[Your goal] Copy word for word, please, the lines of the entries below running from the one containing "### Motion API" to the one containing "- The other", both ends included.

--- Data for this exercise ---

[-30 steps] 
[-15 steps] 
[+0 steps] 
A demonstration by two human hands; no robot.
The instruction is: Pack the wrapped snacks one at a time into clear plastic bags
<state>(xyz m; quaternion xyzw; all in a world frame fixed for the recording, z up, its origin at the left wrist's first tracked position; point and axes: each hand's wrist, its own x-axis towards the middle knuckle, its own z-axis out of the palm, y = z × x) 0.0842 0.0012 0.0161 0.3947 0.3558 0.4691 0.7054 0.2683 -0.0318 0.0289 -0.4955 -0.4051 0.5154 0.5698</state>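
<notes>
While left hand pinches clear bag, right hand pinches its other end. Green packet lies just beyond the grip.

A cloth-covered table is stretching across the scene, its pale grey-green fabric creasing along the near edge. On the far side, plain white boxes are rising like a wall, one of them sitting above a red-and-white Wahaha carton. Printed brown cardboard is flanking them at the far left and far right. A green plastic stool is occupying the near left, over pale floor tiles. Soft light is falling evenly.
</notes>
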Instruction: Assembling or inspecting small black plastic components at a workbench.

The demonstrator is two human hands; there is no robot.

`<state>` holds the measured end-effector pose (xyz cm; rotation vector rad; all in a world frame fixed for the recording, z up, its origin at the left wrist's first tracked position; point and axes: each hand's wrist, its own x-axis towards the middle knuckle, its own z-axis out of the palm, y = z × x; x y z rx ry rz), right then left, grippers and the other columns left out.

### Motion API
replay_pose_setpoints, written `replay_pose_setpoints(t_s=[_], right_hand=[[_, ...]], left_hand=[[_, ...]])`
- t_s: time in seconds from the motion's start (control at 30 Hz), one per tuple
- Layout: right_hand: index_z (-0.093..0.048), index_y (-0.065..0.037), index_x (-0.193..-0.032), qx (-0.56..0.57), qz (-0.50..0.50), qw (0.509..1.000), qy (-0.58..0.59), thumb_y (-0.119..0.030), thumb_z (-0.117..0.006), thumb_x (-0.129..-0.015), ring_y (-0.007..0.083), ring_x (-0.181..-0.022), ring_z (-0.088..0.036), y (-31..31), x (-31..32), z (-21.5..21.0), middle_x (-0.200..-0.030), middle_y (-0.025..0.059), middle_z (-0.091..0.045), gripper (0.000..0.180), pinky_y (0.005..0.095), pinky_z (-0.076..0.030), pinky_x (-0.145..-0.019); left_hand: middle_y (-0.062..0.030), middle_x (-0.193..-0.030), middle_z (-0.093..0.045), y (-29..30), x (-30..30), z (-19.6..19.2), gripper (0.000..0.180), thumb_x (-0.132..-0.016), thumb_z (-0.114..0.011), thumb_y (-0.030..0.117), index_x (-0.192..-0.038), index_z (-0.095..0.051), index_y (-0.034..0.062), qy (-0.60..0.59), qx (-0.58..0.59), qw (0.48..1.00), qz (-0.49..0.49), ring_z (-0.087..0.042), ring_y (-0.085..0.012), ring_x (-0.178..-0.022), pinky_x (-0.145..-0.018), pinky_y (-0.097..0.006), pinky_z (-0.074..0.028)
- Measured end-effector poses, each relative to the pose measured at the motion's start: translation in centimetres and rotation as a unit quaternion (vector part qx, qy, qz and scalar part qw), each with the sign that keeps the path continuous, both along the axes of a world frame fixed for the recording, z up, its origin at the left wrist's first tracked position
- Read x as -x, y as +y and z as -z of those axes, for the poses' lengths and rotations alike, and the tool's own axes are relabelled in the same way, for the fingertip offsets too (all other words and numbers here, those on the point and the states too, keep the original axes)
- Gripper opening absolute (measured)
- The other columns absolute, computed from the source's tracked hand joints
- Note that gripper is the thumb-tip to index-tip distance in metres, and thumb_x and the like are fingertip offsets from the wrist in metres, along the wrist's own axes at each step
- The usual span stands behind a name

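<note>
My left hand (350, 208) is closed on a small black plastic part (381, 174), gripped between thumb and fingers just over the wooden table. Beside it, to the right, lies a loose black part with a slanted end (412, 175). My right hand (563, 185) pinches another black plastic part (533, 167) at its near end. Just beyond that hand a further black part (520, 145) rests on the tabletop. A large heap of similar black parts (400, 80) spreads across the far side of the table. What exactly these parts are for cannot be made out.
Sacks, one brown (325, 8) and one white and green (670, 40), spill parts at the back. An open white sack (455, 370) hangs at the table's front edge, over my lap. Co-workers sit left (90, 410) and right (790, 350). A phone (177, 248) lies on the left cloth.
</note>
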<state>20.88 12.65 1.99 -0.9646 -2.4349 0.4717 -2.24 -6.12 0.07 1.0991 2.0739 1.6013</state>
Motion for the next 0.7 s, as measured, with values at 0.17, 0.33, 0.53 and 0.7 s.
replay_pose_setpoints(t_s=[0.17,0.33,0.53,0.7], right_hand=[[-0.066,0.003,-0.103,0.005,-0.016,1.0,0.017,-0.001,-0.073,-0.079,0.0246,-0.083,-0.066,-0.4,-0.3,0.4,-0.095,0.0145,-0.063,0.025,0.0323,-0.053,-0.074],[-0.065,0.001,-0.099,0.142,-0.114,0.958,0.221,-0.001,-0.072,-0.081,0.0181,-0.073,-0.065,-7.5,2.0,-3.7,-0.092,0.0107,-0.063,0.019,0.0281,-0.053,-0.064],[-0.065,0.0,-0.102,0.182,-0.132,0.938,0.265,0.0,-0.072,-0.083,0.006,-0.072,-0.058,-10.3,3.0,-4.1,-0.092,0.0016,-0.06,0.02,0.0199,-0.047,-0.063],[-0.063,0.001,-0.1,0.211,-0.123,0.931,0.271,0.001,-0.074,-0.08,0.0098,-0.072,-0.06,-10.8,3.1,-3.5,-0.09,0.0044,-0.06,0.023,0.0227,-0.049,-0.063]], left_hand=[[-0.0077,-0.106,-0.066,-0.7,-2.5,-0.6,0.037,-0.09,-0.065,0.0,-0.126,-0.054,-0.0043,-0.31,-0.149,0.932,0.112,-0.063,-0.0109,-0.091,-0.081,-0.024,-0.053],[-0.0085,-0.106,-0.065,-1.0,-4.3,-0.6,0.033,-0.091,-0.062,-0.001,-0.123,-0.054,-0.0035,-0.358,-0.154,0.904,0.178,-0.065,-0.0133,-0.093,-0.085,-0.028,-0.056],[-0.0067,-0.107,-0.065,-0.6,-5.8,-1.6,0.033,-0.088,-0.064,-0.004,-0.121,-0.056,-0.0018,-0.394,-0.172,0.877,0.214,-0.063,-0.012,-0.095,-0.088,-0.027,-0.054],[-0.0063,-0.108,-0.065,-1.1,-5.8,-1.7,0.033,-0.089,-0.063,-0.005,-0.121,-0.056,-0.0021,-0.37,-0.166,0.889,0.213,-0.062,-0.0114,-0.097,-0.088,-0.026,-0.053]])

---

[Written solution]
### Motion API
replay_pose_setpoints, written `replay_pose_setpoints(t_s=[_], right_hand=[[_, ...]], left_hand=[[_, ...]])`
- t_s: time in seconds from the motion's start (control at 30 Hz), one per tuple
- Layout: right_hand: index_z (-0.093..0.048), index_y (-0.065..0.037), index_x (-0.193..-0.032), qx (-0.56..0.57), qz (-0.50..0.50), qw (0.509..1.000), qy (-0.58..0.59), thumb_y (-0.119..0.030), thumb_z (-0.117..0.006), thumb_x (-0.129..-0.015), ring_y (-0.007..0.083), ring_x (-0.181..-0.022), ring_z (-0.088..0.036), y (-31..31), x (-31..32), z (-21.5..21.0), middle_x (-0.200..-0.030), middle_y (-0.025..0.059), middle_z (-0.091..0.045), gripper (0.000..0.180), pinky_y (0.005..0.095), pinky_z (-0.076..0.030), pinky_x (-0.145..-0.019); left_hand: middle_y (-0.062..0.030), middle_x (-0.193..-0.030), middle_z (-0.093..0.045), y (-29..30), x (-30..30), z (-19.6..19.2), gripper (0.000..0.180), thumb_x (-0.132..-0.016), thumb_z (-0.114..0.011), thumb_y (-0.030..0.117), index_x (-0.192..-0.038), index_z (-0.095..0.051), index_y (-0.034..0.062), qy (-0.60..0.59), qx (-0.58..0.59), qw (0.48..1.00), qz (-0.49..0.49), ring_z (-0.087..0.042), ring_y (-0.085..0.012), ring_x (-0.178..-0.022), pinky_x (-0.145..-0.018), pinky_y (-0.097..0.006), pinky_z (-0.074..0.028)
- Measured end-effector poses, each relative to the pose measured at the motion's start: translation in centimetres and rotation as a unit quaternion (vector part qx, qy, qz and scalar part qw), each with the sign that keeps the path continuous, both along the axes of a world frame fixed for the recording, z up, its origin at the left wrist's first tracked position
- Read x as -x, y as +y and z as -z of those axes, for the poses' lengths and rotations alike, and the tool's own axes are relabelled in the same way, for the fingertip offsets too (all other words and numbers here, those on the point and the states too, keep the original axes)
- Gripper opening absolute (measured)
- The other columns absolute, computed from the source's tracked hand joints

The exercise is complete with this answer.